L’Europe ne désespère pas de sauver la Grèce

Dette Les nouvelles propositions de réformes d’Athènes ont reçu un bon accueil

Les dirigeants européens se sont donné encore jusqu’à jeudi ou vendredi pour trouver une issue à la crise grecque. Réunis lundi à Bruxelles, les ministres des Finances de la zone euro ainsi que les chefs d’Etat et de gouvernement ont constaté que tous les éléments n’étaient toujours pas en place. L’enjeu: le déblocage de 7,2 milliards d’euros qui permettrait à Athènes de rembourser sa dette arrivant à maturité en juin.

Personne n’a pourtant parlé d’échec. Athènes a en effet fait part lundi matin de nouvelles propositions d’économie budgétaire comme l’exigeaient les créanciers. «Nous les accueillons avec satisfaction; elles constituent une bonne base pour des discussions en vue d’un accord d’ici à la fin de la semaine», a déclaré Jeroen Dijsselbloem, le président de l’Eurogroupe, à l’issue de la réunion des ministres des Finances.

Dès lors, les trois institutions qui supervisent les programmes d’aide à la Grèce (Fonds monétaire international, Banque centrale européenne et Commission européenne) ont pris le relais et pour évaluer la cohérence des propositions. Pour Pierre Moscovici, commissaire chargé des Affaires économiques et monétaires et de la Fiscalité, il s’agissait des premières propositions sérieuses faites par les Grecs depuis plusieurs semaines. Les créanciers souhaitent aussi voir Athènes entamer le travail législatif pour la mise en œuvre des réformes.

Majorité contre le «Grexit»

Avant même d’arriver à Bruxelles, les chefs d’Etat et de gouvernement s’étaient résignés à ne pas avoir d’accord lundi soir.

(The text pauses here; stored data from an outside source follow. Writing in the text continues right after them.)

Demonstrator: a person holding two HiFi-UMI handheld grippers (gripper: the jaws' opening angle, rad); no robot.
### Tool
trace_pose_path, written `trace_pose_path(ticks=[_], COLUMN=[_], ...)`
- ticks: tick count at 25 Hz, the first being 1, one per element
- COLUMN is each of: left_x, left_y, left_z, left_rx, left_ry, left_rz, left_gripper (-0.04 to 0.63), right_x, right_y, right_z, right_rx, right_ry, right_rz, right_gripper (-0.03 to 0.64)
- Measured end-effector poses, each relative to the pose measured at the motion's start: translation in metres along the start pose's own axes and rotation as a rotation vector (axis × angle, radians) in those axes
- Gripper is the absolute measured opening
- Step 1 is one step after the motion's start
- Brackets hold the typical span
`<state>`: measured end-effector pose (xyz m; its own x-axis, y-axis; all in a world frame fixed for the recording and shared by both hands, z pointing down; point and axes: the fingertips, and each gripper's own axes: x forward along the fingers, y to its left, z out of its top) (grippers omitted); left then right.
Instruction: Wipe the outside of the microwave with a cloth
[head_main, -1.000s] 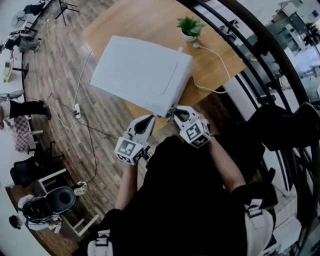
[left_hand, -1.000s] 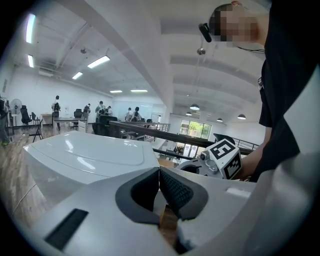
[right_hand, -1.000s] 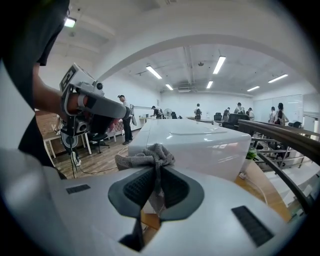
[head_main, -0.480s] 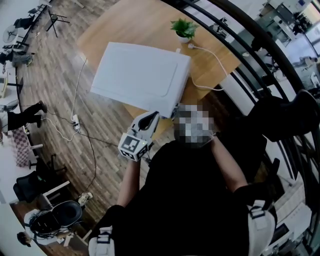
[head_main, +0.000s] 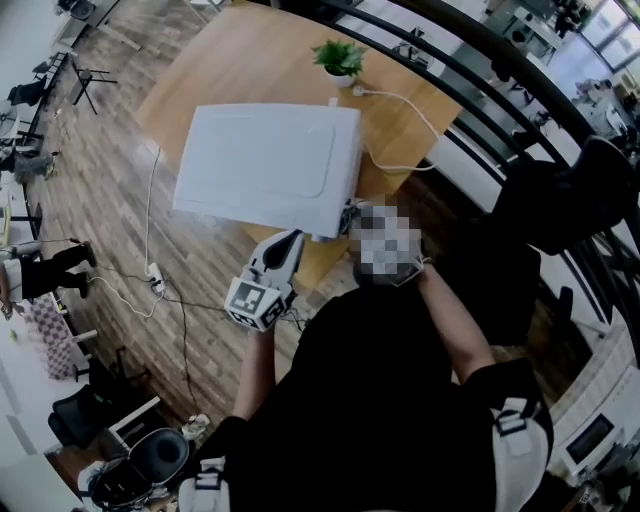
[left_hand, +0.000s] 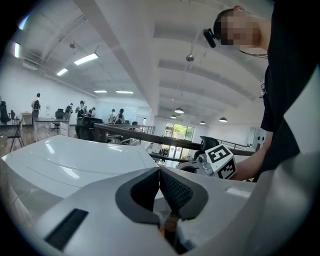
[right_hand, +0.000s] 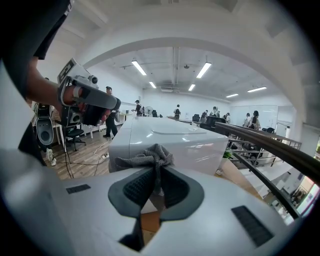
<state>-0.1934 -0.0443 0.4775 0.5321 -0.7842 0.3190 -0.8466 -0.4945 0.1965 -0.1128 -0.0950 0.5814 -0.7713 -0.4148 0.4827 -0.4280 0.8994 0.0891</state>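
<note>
Microwave (head_main: 265, 165): white, set on the wooden table (head_main: 230, 60) with one edge towards you. A small potted plant (head_main: 340, 58) stands well behind it, and a white cable (head_main: 410, 110) trails away from its far right corner.

Cloth (right_hand: 147, 156): grey and bunched, clamped between the jaws of your right gripper (right_hand: 156, 175), with a tuft standing proud of the tips. That gripper is held at the near right corner of the microwave (a patch covers most of the tool in the head view, so I read this from the right gripper view). The cloth is close to the casing, but contact cannot be confirmed.

Left gripper (left_hand: 159, 172): jaws together with nothing between them. It is held just off the near edge of the microwave, beside the right gripper, and is doing no work.

Assessment: you appear to be at the start of a wiping pass on the near side. Nothing on the casing shows how much has been covered.

Next move, in my judgement: bring the tuft flat against the panel and draw it along in one line. Keep the clamp firm and the hard jaw tips off the casing. The microwave may slide under pressure, so consider steadying its top with the left gripper. Mind the cable when you reach the rear.
</note>
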Motion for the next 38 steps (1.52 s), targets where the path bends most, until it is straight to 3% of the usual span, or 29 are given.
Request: trace_pose_path(ticks=[7, 13, 38], left_x=[0.010, 0.029, 0.025], left_y=[0.008, 0.001, 0.015], left_z=[0.011, 0.012, 0.006], left_rx=[-0.016, -0.010, -0.052], left_ry=[-0.055, -0.019, -0.001], left_rz=[0.000, -0.023, 0.082], left_gripper=[0.003, 0.003, 0.003], right_x=[0.000, 0.005, 0.025], right_y=[-0.019, -0.039, -0.099], right_z=[0.014, 0.014, 0.022], right_rx=[-0.012, 0.014, -0.003], right_ry=[-0.006, -0.007, -0.036], right_rz=[-0.019, -0.029, -0.044], right_gripper=[0.028, 0.028, 0.028])
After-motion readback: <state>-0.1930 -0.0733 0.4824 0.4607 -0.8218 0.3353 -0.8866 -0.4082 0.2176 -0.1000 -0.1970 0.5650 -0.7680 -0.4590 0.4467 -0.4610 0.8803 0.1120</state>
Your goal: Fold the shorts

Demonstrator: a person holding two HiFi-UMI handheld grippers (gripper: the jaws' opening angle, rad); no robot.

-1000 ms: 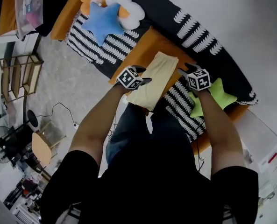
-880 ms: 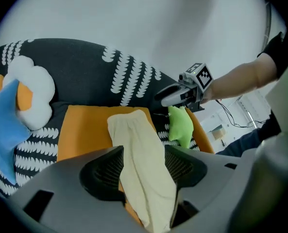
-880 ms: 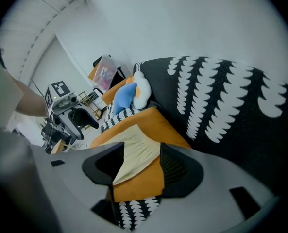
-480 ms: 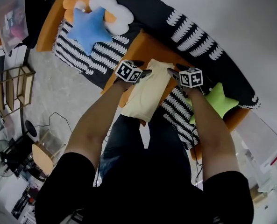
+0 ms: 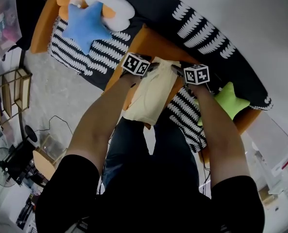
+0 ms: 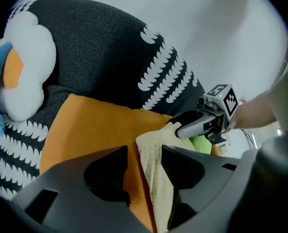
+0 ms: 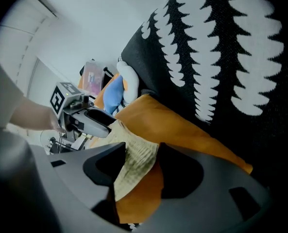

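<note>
Pale yellow shorts (image 5: 151, 93), folded into a long strip, lie on an orange cushion (image 5: 148, 40), their near end hanging toward the person's knees. My left gripper (image 5: 156, 66) is at the strip's far left corner and my right gripper (image 5: 175, 69) at its far right corner. In the left gripper view the cloth corner (image 6: 156, 169) lies between my jaws (image 6: 144, 152), with orange showing beside it. The right gripper view shows the other corner (image 7: 131, 161) between its jaws (image 7: 141, 152). Both pairs of jaws have just been closing, and neither pinches the cloth.
A blue star pillow (image 5: 85, 25) and a white flower cushion (image 5: 110, 6) sit at the sofa's left, a green star pillow (image 5: 228, 101) at its right. The black sofa back (image 5: 202, 28) rises just beyond the cushion. A wooden rack (image 5: 10, 91) stands on the floor at left.
Both grippers have moved from beside the middle of the strip to its far corners and come closer together. The shorts themselves lie as before.
</note>
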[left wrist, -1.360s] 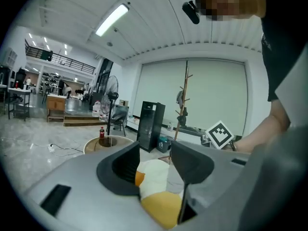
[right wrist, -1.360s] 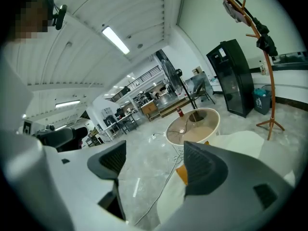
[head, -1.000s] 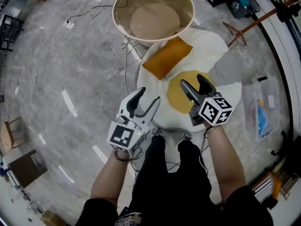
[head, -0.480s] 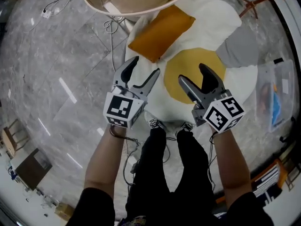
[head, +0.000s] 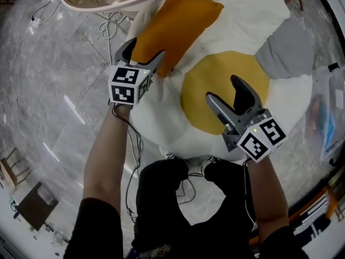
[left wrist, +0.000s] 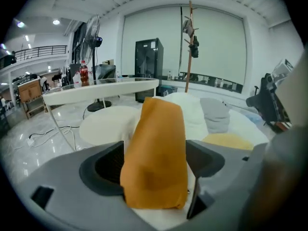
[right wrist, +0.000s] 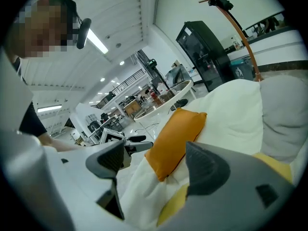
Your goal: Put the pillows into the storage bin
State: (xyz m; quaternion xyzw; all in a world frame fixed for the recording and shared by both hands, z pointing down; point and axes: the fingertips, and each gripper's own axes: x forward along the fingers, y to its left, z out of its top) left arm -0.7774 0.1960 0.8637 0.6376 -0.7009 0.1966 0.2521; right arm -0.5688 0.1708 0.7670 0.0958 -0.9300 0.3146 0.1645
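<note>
1. Both tongs had dropped toward the cushion since the earlier frame. The left tongs [head: 144,52], released and just opened wider, straddled the near end of the orange pillow [head: 175,28]. That pillow lay just beside the storage bin [head: 108,8], not yet inside it.
2. Farther from the storage bin, the right tongs [head: 223,89] hung released and empty over the egg cushion [head: 161,117].
3. The pillow looked soft, light and squashy, so it would likely sag if lifted by a corner. A deep bite across its near short end seemed best. Whether the pads already touched fabric was hard to tell.
4. Its long axis ran slantwise away from the left tongs, with the far corner pointing past the storage bin's rim.
</note>
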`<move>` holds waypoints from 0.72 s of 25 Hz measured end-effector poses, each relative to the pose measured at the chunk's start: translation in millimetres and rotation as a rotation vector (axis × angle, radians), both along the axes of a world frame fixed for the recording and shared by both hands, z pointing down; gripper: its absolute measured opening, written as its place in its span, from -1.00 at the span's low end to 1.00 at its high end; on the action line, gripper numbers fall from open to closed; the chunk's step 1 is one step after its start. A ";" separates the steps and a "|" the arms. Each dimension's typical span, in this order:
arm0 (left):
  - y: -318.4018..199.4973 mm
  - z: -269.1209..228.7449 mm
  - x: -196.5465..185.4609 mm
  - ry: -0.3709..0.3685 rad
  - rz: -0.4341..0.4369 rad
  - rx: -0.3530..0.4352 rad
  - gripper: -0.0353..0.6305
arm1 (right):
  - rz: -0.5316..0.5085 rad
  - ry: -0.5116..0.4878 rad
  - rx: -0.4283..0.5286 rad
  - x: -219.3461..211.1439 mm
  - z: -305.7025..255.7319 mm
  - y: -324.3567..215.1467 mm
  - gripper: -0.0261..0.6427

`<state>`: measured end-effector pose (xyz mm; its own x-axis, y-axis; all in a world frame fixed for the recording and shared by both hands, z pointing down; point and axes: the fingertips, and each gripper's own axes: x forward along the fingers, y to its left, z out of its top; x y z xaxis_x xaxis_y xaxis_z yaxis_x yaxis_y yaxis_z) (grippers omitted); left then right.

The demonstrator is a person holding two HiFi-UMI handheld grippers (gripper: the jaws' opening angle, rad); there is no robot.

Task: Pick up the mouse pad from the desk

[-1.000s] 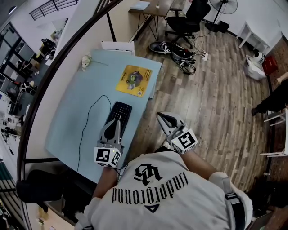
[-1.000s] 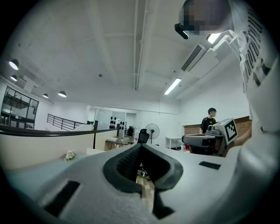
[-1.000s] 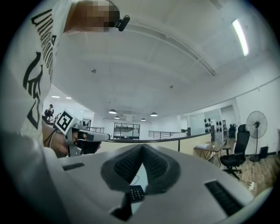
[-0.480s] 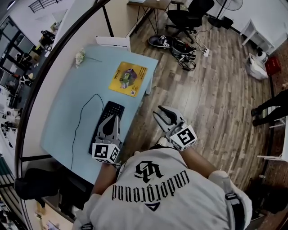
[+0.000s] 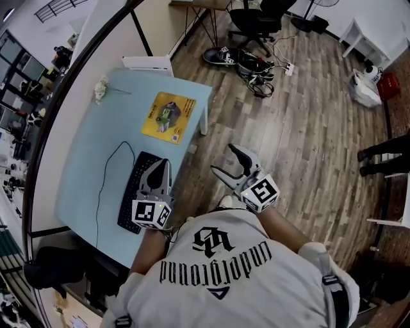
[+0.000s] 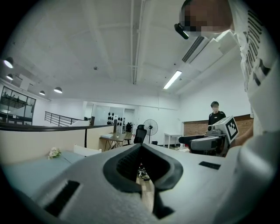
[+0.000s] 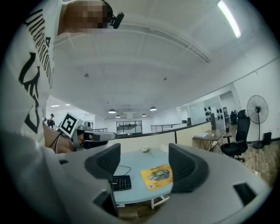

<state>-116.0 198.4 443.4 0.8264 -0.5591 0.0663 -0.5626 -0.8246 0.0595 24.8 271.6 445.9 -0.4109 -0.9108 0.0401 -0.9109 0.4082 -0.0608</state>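
The yellow mouse pad with a printed picture lies flat near the far right edge of the light blue desk. My left gripper hovers at the desk's near right edge beside the black keyboard, jaws shut and empty, well short of the pad. My right gripper is off the desk over the wooden floor, its jaws opening with nothing between them. In the right gripper view the mouse pad shows far off between the parted jaws of the right gripper.
A white flower lies at the desk's far left corner, and the keyboard's cable runs across the top. A dark railing bounds the desk's left side. An office chair and tangled cables stand on the floor beyond.
The right gripper's jaws have gone from shut to spread apart. Both grippers have drifted along the desk's edge, nearer to the mouse pad.
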 end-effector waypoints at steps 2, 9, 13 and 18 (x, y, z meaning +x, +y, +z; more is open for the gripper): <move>0.0 3.2 18.2 -0.005 0.008 -0.001 -0.87 | -0.002 -0.010 -0.005 14.4 4.4 1.4 0.10; 9.2 9.8 75.3 -0.012 0.038 0.000 -0.87 | 0.021 -0.003 -0.018 65.4 16.2 18.0 0.15; 16.9 14.8 102.4 -0.016 0.071 -0.008 -0.87 | 0.058 -0.004 -0.027 90.9 18.9 27.2 0.15; 20.0 21.4 134.0 -0.018 0.122 -0.018 -0.87 | 0.116 -0.014 -0.038 116.1 24.8 38.0 0.15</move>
<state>18.0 218.3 464.8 0.8868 -0.4530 0.0911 -0.4593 -0.8859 0.0656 140.9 309.6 470.7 -0.3040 -0.9500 0.0705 -0.9506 0.2978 -0.0874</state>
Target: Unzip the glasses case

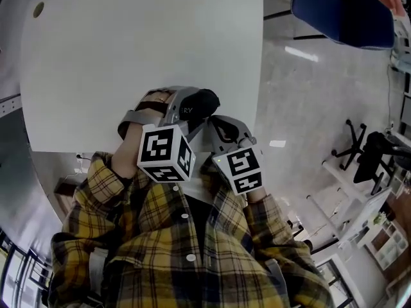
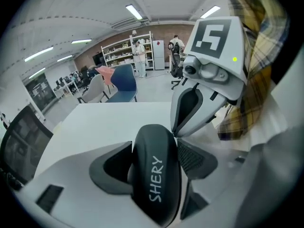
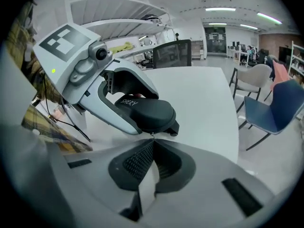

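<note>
Over the near edge of the white rectangular table [image 1: 128, 43], the left gripper [image 2: 154, 144] has its jaws clamped across the middle of the black oval hard-shell glasses case [image 2: 154, 184]. The right gripper [image 3: 152, 144] has its jaws pressed together, pinching the small metal zipper pull [image 3: 152, 135] at the case's end.

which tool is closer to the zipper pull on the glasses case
Right. The right tool is shut on the zipper pull at the end of the glasses case; the left tool clamps the case across its middle, away from the pull.
</note>
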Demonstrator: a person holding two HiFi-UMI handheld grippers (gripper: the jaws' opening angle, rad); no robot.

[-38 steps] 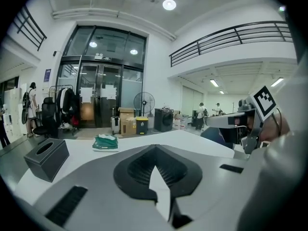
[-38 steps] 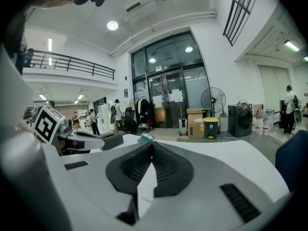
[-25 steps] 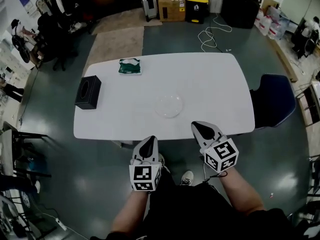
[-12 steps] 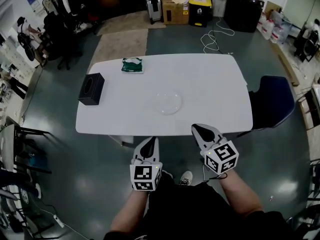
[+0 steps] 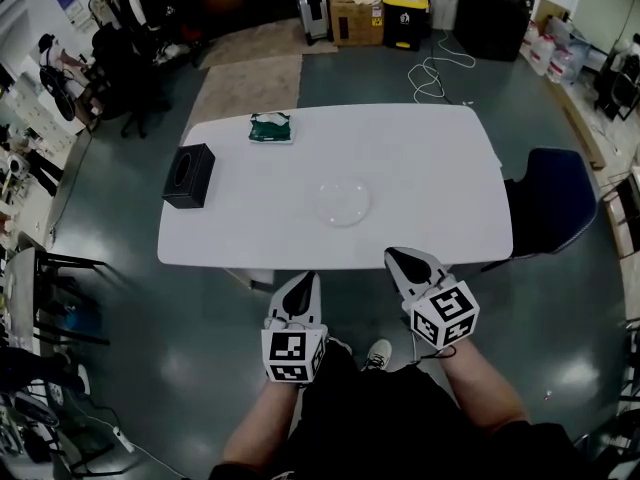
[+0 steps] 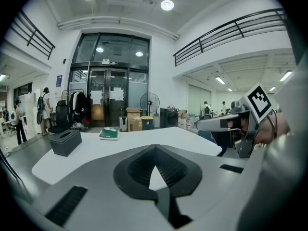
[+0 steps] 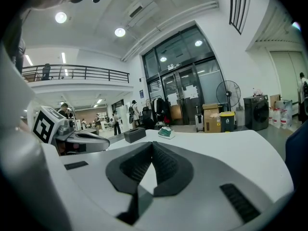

Mais pour le président français François Hollande, «des progrès ont été accomplis ces derniers jours et même ces dernières heures». Il a laissé entendre qu’un compromis était désormais à portée de main.

Une nouvelle réunion de l’Eurogroupe est d’ores et déjà à l’agenda, probablement jeudi. Elle précéderait le sommet européen ordinaire prévu ces jeudi et vendredi. Malgré le manque de résultat, un certain optimisme pour parvenir à un accord avant le 30 juin prochain, date à laquelle le programme d’aide à la Grèce arrive à échéance, était de mise. Les marchés ont réagi positivement aux nouvelles du jour: l’Eurostoxx50 a clôturé sur une hausse de 4,06%, à 3596,07 points.

A Athènes, des milliers de personnes se sont rassemblées lundi soir, appelant Alexis Tsipras à parvenir à un accord. Tous les sondages indiquent qu’une majorité de Grecs ne souhaite pas de «Grexit», c’est-à-dire la sortie de leur pays de la zone euro.